Nein, nein, nein. Hinter der Sache steckte etwas anderes. Irgendjemand, etwas, hatte sie und die anderen in diese Lage gebracht und sah ihnen nun zu, wie sie um ihr Leben kämpften.

Jenna war so in Gedanken versunken, dass sie beinahe über ihre eigenen Füße stolperte, als sie einen dunklen Gegenstand vor sich auf dem Boden entdeckte. Aus Angst draufzutreten, machte sie einen ungelenken Sprung zur Seite und stützte sich an der Wand ab. Dann erst konnte sie es in Ruhe betrachten.

Es war ein Stück Stoff.

Sie hob es auf und schaute es verdutzt an. Das Muster darauf kam ihr bekannt vor. Der Stoff war an beiden Enden zusammengeknotet. Kurze Zipfel ragten aus dem Knoten hervor.

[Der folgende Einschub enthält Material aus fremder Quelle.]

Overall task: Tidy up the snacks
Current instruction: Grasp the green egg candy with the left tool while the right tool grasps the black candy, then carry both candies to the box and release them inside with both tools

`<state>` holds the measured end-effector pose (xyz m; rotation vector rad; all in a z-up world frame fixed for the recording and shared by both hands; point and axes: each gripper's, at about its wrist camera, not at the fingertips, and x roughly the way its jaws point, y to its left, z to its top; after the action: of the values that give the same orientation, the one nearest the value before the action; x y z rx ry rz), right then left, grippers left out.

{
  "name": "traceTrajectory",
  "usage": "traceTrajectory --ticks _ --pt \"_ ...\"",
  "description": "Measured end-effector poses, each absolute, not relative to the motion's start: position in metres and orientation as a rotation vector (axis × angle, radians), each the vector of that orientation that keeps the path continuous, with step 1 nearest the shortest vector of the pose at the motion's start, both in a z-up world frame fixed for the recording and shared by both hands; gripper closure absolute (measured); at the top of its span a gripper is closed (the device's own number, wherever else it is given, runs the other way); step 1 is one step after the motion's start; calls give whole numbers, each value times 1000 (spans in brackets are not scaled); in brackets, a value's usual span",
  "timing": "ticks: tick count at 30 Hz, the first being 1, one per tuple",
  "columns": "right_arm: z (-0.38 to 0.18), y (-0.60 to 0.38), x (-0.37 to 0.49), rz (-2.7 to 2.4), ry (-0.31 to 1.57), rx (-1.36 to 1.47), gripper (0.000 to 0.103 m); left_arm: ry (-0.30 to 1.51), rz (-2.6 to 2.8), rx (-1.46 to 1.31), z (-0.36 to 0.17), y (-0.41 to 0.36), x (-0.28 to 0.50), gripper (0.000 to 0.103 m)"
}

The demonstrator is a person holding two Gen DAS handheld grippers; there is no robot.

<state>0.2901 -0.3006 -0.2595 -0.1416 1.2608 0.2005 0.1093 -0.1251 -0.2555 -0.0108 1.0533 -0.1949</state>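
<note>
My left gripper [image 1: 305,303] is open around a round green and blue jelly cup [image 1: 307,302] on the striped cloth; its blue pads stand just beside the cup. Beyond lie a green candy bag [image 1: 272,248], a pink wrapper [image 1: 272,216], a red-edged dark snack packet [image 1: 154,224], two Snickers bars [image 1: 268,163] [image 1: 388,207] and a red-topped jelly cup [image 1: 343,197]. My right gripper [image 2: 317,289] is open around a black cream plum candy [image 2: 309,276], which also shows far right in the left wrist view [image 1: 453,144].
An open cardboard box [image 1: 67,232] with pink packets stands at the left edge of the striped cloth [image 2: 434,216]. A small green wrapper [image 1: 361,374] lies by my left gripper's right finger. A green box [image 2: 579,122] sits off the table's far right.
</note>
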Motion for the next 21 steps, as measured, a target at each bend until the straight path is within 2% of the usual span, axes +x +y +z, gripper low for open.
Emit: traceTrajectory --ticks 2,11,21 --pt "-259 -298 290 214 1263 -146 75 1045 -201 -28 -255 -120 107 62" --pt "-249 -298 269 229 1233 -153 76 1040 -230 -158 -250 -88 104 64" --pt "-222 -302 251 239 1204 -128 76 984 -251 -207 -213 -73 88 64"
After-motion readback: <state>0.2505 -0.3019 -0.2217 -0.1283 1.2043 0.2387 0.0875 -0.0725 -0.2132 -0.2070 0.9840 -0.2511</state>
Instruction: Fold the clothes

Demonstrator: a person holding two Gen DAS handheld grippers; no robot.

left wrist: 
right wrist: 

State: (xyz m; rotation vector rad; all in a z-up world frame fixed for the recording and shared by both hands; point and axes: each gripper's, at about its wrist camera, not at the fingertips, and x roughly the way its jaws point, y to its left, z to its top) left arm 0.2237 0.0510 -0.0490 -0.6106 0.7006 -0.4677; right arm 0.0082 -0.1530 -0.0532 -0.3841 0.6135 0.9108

Jenna starrte auf die losen Fäden, die überall herunterhingen. Dieser Stoff war nicht sauber mit einer Schere herausgetrennt worden, jemand hatte ihn irgendwo rausgerissen.

Und er war blutdurchtränkt. Deswegen erkannte sie auch erst jetzt, dass es das Muster von einem der Hemden war, die sie und die anderen trugen.

Ihr Atem stockte.

Das Stück Stoff, das sie in der Hand hielt, war ein selbst gebasteltes Stirnband. Kathy hatte es für Tian angefertigt, damit er die Schreie der Verfolger nicht mehr so laut hörte.

Wie kam es hierher?

Jenna richtete sich auf, blickte sich in beide Richtungen um, aber es war niemand zu sehen.

Kathy, bist du da?

Jeb taumelte durch die Gänge, die sich vor ihm öffneten, ohne ein Ziel zu verfolgen. Als die Wände verschwunden waren, war es ihm kurzfristig besser gegangen und er hatte wieder Luft bekommen. Trotzdem war er so schwach gewesen, dass er eine Weile auf allen vieren vorwärtsgekrochen war. Schnell hatte er erkannt, dass er so nicht vorankommen würde. Irgendwann hatten sich die Wände um ihn herum erhoben und einen Gang gebildet, dem er nun orientierungslos folgte.

Sein Kopf war leer. Jegliche Gedanken nur noch ein weit entferntes Echo in der Halle seiner Ängste. Die Beklemmung kam in Wellen und inzwischen war er darauf vorbereitet, aber er konnte ihr so gut wie nichts entgegensetzen. Seine Widerstandskraft war gebrochen. Jeb hatte sich kraftlos der Angst ergeben.